The document also projects that Maharashtra is entering a new phase of rising debt, with total liabilities expected to reach Rs 11,02,654 crore in 2026-27. The state’s debt has more than doubled in eight years (rising from Rs 4.07 lakh crore in 2018-19).

“The only reason this isn’t sounding alarm bells is the state’s massive GSDP projected at Rs 51 lakh crore for 2025-26. The ratio sits at 20.38 per cent, which is safely below the 25 per cent FRBM ceiling, giving the government a ‘technical’ licence to continue borrowing,” it said.

Interest payments are rising at roughly 11 to 12 per cent each year. By 2027, the state is expected to pay about Rs 192 crore every day only in interest.

The MTFP also projects a revenue deficit of Rs 40,552 crore for 2026 to 2027.

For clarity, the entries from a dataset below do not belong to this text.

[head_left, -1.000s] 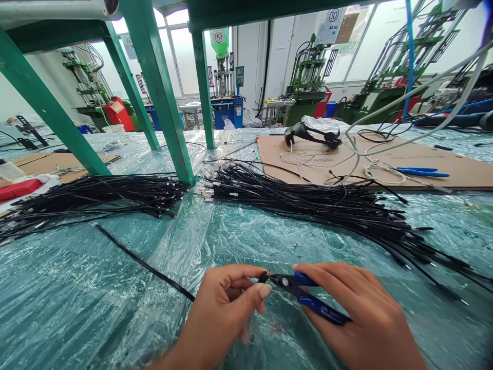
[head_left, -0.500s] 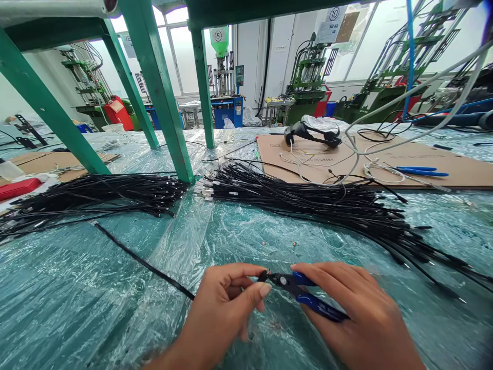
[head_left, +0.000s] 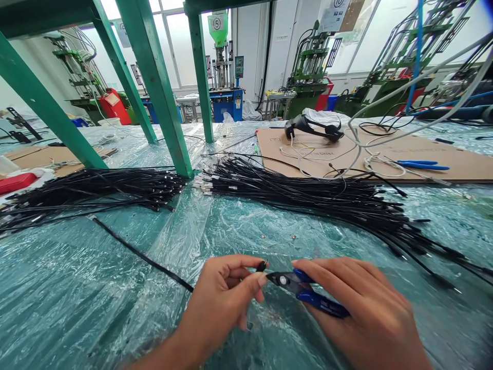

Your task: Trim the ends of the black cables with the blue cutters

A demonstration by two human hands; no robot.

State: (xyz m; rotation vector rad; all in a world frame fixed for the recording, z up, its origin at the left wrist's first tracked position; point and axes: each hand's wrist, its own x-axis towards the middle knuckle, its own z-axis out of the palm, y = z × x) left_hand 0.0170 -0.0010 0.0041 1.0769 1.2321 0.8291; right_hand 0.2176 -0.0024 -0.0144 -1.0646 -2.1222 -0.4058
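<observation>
My left hand (head_left: 227,303) pinches the end of a black cable (head_left: 142,253) between thumb and forefinger. The cable's other end lies out to the left on the plastic-covered table. My right hand (head_left: 358,308) is closed around the blue handles of a pair of flush cutters (head_left: 298,288). The cutters' dark jaws point left and sit just beside the left thumb tip, slightly below the cable end. Whether the jaws touch the cable is too small to tell.
Bundles of black cables lie behind my hands, one on the left (head_left: 96,187) and one on the right (head_left: 308,200). A green metal post (head_left: 157,87) stands between them. On cardboard (head_left: 416,151) rest a black headset (head_left: 314,127) and blue-handled pliers (head_left: 421,165).
The cutter jaws have shifted slightly down and away from the cable end, which is tilted more upward in my left fingers. The view has tipped down a little.
</observation>
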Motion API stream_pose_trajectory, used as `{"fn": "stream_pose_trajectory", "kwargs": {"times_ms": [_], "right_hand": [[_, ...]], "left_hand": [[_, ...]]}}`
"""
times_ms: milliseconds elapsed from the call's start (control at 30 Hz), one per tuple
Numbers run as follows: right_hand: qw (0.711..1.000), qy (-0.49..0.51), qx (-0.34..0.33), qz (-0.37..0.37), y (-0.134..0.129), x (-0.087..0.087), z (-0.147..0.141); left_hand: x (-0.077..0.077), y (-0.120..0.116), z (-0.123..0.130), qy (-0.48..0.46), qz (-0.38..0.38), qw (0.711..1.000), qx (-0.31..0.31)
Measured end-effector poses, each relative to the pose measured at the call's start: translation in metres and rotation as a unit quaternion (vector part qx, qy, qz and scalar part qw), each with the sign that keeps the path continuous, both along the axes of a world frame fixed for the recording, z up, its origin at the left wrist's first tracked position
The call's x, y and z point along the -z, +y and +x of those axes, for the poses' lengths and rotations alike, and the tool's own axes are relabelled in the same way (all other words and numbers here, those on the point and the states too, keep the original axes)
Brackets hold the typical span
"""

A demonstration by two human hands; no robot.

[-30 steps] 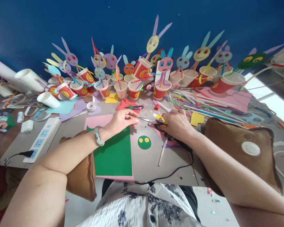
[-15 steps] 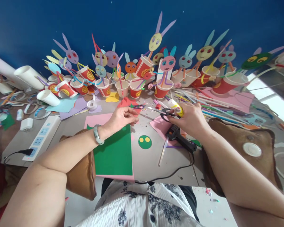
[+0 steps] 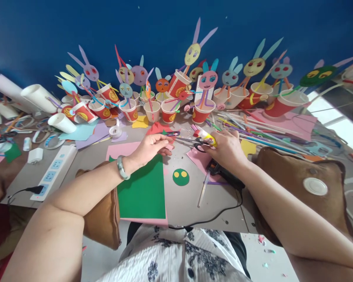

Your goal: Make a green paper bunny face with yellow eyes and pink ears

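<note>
My left hand [image 3: 157, 144] is closed in a pinch above the top edge of a green paper sheet [image 3: 142, 192]; whatever sits between its fingertips is too small to make out. Black-handled scissors [image 3: 200, 145] are in my right hand [image 3: 228, 147], their blades pointing left toward the left fingers. Against the right fingers lies a yellow and white glue stick [image 3: 207, 137]. Below and between the hands, a green paper circle [image 3: 181, 178] with two yellow ovals lies flat on the table. A black glue gun [image 3: 228, 176] rests under the right wrist.
Several red-and-white paper cups [image 3: 204, 111] with paper rabbit faces line the blue wall. Straws and sticks [image 3: 270, 137] lie at right, by a brown cushion [image 3: 306, 184]. A white power strip [image 3: 54, 172] is at left. The glue gun's cord [image 3: 214, 215] crosses the front.
My right hand has moved left with the scissors, and the glue stick beside it appears farther left too. My left hand has barely moved. The green circle still lies in place.
</note>
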State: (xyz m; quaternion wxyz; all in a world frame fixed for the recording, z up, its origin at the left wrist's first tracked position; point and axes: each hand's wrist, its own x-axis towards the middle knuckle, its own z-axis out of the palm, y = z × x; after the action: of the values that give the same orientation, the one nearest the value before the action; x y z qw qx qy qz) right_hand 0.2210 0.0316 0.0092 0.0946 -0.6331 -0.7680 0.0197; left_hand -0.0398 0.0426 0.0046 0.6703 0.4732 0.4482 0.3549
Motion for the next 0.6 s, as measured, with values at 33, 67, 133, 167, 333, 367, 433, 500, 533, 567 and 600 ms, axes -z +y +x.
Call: {"fn": "stream_pose_trajectory", "kwargs": {"times_ms": [33,67,133,167,333,367,433,500,533,567,600], "right_hand": [[1.000,-0.002,-0.003,0.000,-0.001,0.000,-0.001],[1.000,0.005,-0.006,0.001,-0.002,0.000,-0.003],[0.998,0.058,-0.021,0.003,-0.006,-0.002,-0.006],[0.994,0.106,-0.032,-0.005,-0.010,-0.004,-0.009],[0.932,0.341,-0.048,-0.110,-0.033,-0.018,-0.025],[0.923,0.362,-0.048,-0.120,-0.037,-0.020,-0.028],[0.908,0.392,-0.049,-0.141,-0.043,-0.020,-0.033],[0.894,0.412,-0.055,-0.169,-0.047,-0.016,-0.037],[0.888,0.418,-0.059,-0.179,-0.049,-0.014,-0.038],[0.885,0.423,-0.063,-0.184,-0.050,-0.011,-0.040],[0.883,0.427,-0.065,-0.183,-0.052,-0.009,-0.042]], "left_hand": [[0.000,-0.001,0.000,-0.006,-0.005,1.000,0.003],[0.000,-0.001,0.000,-0.014,-0.008,1.000,0.008],[0.001,-0.003,0.000,-0.031,-0.006,0.999,0.024],[0.002,-0.004,0.000,-0.038,-0.001,0.999,0.033],[0.002,-0.010,0.000,-0.025,0.038,0.995,0.084],[0.002,-0.011,0.000,-0.015,0.047,0.995,0.087],[0.000,-0.015,0.002,0.007,0.066,0.994,0.085],[-0.002,-0.020,0.004,0.021,0.079,0.993,0.082],[-0.003,-0.022,0.006,0.022,0.081,0.993,0.084],[-0.003,-0.025,0.007,0.020,0.081,0.993,0.089],[-0.003,-0.028,0.009,0.015,0.078,0.992,0.094]]}}
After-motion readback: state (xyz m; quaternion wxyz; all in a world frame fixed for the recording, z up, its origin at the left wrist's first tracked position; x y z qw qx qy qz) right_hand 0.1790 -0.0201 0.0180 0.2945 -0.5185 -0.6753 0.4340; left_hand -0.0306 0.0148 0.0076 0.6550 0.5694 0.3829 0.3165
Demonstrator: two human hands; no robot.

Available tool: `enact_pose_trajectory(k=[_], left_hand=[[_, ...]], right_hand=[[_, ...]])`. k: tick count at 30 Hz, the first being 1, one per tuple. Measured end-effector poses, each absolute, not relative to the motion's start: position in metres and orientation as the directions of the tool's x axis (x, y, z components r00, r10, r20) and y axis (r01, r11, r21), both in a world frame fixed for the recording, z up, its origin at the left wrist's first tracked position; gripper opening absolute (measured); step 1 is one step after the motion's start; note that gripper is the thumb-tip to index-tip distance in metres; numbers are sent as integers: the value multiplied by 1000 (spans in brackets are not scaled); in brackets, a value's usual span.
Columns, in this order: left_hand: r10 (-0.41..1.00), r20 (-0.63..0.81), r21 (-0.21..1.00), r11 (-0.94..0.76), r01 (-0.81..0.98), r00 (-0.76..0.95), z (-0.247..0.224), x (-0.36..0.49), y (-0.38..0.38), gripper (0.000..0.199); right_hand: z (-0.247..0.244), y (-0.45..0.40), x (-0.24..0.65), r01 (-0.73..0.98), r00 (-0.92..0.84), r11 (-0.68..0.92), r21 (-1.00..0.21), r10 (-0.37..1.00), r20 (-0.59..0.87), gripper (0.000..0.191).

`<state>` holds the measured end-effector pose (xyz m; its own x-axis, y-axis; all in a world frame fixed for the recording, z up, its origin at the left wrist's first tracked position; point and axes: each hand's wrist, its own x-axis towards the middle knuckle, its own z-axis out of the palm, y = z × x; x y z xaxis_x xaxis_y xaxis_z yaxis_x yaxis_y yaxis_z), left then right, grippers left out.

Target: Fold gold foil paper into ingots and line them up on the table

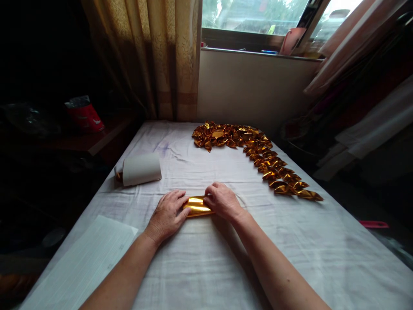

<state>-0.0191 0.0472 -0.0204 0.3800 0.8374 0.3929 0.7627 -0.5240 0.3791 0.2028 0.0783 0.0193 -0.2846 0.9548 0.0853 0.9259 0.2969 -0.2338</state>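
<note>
A strip of shiny gold foil paper [197,206], folded narrow, lies crosswise on the white cloth in front of me. My left hand [168,216] holds its left end, with the thumb along the near side and the fingers over the top. At the right end my right hand [223,201] is closed on the foil, its fingers curled down over it; the fingertips are partly hidden. Farther back, many folded gold foil pieces [232,135] form a heap, and rows of them run down along the right edge.
A whitish curved roll or sleeve [142,168] lies at the left with something gold at its end. Lined paper sheets [87,262] rest at the near left. A red container [85,115] stands on a dark side table. Curtains [167,60] hang behind, and clothes [371,116] at the right.
</note>
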Motion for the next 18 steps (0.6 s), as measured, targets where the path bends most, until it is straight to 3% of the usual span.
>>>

“A revenue deficit means the state is borrowing money not just to build bridges, which is capital expenditure, but also to fund day-to-day operations and subsidies, which fall under revenue expenditure. Flagship schemes like the Ladki Bahin Yojana (Rs 36,000 crore) and the Namo Shetkari Yojana (Rs 6,000 crore) are now semi-permanent commitments. To keep these running while staying within the 3 per cent fiscal deficit limit, the state has been forced into ‘silent cuts’ in other sectors,” the document noted.

While the government denies reductions, budget data indicate a Rs 27,000 crore drop in spending on social welfare and nutrition compared with the revised estimates for 2025 to 2026. This points to a shift from broad social support programmes to targeted cash transfer schemes.

The state’s economic strategy relies heavily on the multiplier effect theory. According to the MTFP, infrastructure investments such as the Vadhavan Port project and the Thane Borivli link road are expected to generate three to three and a half times their value in economic activity.

The document projects real Gross State Domestic Product growth of 7.9 per cent. However, advance estimates reveal a wide gap between intended investments of Rs 1.16 lakh crore and operational projects worth only Rs 27,357 crore.

If projects do not become operational quickly, the state could be left with rising debt without the tax revenue from GST and stamp duty needed to service it.

Finance department sources said the projections assume strong nominal GSDP growth, which could be vulnerable to global disruptions. The early 2026 conflict in the Middle East has already affected Maharashtra’s onion and grape exports.

If revenue collections from GST and stamp duties fall short of projections, the fiscal deficit could cross the 3 per cent threshold.

Experts say the 2026-27 Budget represents a strategy of “growth through borrowing” and sets out a roadmap for a “Viksit Maharashtra 2047”.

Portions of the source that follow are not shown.